TO DO
The lines to repeat are those below from the one containing "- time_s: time" down to the one containing "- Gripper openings", both included; reproduce them exactly and nothing else.

DATASET
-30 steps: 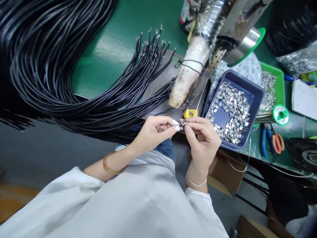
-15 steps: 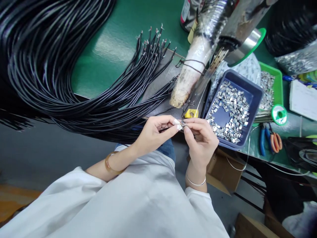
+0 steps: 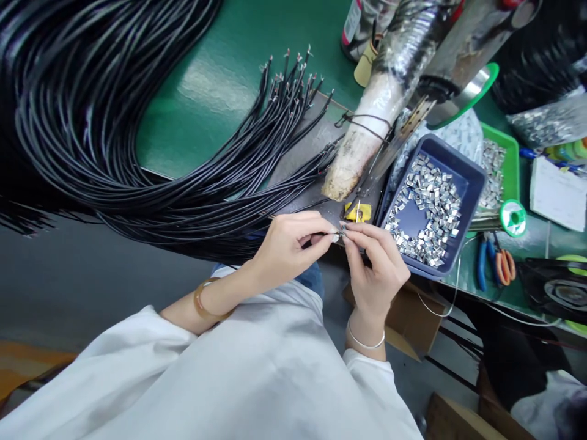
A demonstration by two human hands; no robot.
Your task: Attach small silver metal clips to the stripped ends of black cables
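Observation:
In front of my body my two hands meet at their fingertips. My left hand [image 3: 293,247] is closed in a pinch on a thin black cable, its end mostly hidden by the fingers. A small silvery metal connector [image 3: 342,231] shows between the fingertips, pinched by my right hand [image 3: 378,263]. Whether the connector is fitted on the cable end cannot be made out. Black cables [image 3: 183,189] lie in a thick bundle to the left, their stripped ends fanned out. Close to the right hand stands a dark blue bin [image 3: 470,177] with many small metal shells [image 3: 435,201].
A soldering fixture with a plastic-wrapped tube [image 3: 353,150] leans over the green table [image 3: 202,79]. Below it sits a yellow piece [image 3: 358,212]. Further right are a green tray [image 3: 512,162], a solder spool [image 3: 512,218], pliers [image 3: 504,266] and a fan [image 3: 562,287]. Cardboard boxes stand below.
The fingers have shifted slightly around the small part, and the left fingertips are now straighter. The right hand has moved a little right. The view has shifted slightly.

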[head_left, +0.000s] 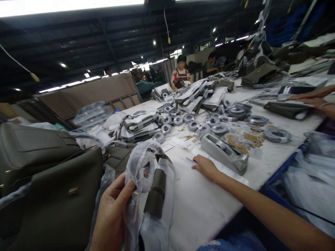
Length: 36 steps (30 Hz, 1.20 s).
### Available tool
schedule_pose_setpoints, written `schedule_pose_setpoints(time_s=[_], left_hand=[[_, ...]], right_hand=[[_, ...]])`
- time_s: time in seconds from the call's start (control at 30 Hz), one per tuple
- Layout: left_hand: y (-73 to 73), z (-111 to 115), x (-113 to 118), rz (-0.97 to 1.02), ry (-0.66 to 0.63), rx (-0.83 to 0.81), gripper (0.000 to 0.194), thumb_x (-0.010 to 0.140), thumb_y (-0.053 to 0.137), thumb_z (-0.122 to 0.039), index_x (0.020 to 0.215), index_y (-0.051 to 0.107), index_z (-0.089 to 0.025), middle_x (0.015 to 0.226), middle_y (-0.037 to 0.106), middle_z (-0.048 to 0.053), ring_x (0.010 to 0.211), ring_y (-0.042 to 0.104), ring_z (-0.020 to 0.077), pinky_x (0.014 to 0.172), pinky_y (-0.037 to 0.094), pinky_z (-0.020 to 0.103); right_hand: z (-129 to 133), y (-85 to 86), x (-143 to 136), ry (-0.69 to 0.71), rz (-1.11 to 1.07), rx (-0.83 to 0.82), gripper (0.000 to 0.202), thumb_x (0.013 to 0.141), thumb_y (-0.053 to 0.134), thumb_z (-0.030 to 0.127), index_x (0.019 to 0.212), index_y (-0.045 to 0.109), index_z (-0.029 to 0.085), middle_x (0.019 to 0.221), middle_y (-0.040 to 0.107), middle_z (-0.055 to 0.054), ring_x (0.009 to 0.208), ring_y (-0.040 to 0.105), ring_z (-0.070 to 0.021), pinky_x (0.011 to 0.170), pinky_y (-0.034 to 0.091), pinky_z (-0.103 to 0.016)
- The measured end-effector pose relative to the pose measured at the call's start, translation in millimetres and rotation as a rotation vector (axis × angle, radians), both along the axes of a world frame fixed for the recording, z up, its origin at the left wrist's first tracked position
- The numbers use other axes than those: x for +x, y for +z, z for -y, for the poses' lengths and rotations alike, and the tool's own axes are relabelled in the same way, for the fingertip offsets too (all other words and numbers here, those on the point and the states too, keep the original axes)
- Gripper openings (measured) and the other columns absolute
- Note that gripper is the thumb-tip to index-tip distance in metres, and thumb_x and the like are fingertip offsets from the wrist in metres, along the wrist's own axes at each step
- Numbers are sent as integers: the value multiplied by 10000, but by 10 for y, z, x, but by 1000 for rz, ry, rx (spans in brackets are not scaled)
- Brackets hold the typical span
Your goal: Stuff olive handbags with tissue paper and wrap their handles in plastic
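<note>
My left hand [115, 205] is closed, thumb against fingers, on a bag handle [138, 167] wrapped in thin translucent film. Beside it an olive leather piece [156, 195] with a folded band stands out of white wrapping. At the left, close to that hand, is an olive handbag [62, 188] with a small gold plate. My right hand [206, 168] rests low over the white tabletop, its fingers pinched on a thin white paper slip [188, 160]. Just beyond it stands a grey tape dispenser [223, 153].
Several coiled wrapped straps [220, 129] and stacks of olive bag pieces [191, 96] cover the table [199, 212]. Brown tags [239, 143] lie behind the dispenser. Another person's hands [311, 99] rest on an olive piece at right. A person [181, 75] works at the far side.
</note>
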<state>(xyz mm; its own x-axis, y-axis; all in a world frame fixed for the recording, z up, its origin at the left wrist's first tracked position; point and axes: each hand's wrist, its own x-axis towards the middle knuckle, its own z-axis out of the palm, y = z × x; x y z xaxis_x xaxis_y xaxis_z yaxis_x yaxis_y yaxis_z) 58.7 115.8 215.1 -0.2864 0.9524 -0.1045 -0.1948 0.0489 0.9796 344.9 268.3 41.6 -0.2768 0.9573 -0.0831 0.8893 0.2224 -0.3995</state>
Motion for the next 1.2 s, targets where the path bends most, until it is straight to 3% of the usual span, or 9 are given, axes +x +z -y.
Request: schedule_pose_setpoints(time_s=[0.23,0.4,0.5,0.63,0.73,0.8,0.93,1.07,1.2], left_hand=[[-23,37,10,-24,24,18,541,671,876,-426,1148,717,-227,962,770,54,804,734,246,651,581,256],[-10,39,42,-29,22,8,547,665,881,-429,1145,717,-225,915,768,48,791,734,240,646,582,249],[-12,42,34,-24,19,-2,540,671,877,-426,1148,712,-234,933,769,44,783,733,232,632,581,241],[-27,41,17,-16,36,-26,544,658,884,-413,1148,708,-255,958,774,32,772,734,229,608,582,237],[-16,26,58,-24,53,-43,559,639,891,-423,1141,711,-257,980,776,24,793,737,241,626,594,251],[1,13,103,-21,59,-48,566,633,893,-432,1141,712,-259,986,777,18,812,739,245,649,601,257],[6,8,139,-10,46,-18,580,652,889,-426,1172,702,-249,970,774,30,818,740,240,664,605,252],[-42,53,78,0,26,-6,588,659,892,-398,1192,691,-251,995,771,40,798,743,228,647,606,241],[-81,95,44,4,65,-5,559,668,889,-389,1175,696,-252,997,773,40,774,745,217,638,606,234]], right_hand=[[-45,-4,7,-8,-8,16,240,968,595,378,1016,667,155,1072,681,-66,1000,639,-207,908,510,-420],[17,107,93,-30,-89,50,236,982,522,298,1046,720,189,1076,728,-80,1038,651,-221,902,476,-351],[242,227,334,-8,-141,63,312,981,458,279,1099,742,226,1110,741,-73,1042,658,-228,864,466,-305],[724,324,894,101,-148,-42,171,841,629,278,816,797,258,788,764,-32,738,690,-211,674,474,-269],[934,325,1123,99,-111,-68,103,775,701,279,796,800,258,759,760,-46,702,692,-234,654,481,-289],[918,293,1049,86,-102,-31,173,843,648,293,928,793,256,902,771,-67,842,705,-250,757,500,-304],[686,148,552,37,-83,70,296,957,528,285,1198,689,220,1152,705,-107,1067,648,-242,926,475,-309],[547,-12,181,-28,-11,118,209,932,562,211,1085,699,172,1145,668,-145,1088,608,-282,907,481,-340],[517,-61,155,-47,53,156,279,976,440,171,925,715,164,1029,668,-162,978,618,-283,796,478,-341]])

REPLY
- time_s: time in seconds from the call's start (control at 30 Hz), one per tuple
- Layout: left_hand: y (-73 to 73), z (-111 to 115), x (-113 to 118), rz (-0.97 to 1.02), ry (-0.66 to 0.63), rx (-0.83 to 0.81), gripper (0.000 to 0.194), thumb_x (-0.010 to 0.140), thumb_y (-0.053 to 0.137), thumb_z (-0.122 to 0.039), index_x (0.020 to 0.215), index_y (-0.051 to 0.107), index_z (-0.089 to 0.025), middle_x (0.015 to 0.226), middle_y (-0.037 to 0.106), middle_z (-0.048 to 0.053), ring_x (0.010 to 0.211), ring_y (-0.042 to 0.104), ring_z (-0.020 to 0.077), pinky_x (0.014 to 0.172), pinky_y (-0.037 to 0.094), pinky_z (-0.020 to 0.103); right_hand: z (-129 to 133), y (-85 to 86), x (-143 to 136), ry (-0.69 to 0.71), rz (-1.11 to 1.07), rx (-0.83 to 0.82), gripper (0.000 to 0.202), thumb_x (0.013 to 0.141), thumb_y (-0.053 to 0.134), thumb_z (-0.030 to 0.127), index_x (0.019 to 0.212), index_y (-0.045 to 0.109), index_z (-0.029 to 0.085), middle_x (0.019 to 0.221), middle_y (-0.040 to 0.107), middle_z (-0.055 to 0.054), ring_x (0.009 to 0.208), ring_y (-0.040 to 0.105), ring_z (-0.070 to 0.021), pinky_x (0.011 to 0.170), pinky_y (-0.034 to 0.091), pinky_z (-0.103 to 0.016)
- The measured end-effector pose relative to the pose measured at the call's start, translation in millimetres and rotation as a rotation vector (axis × angle, radians), both along the axes of a world frame fixed for the recording, z up, its origin at the left wrist's first tracked position
- The numbers use other axes than those: x for +x, y for +z, z for -y, for the poses' lengths and rotations alike, and the tool's own axes are relabelled in the same way, for the fingertip offsets too (all other words and numbers here, those on the point and the states too, keep the original axes)
- Gripper openings (measured) and the other columns absolute

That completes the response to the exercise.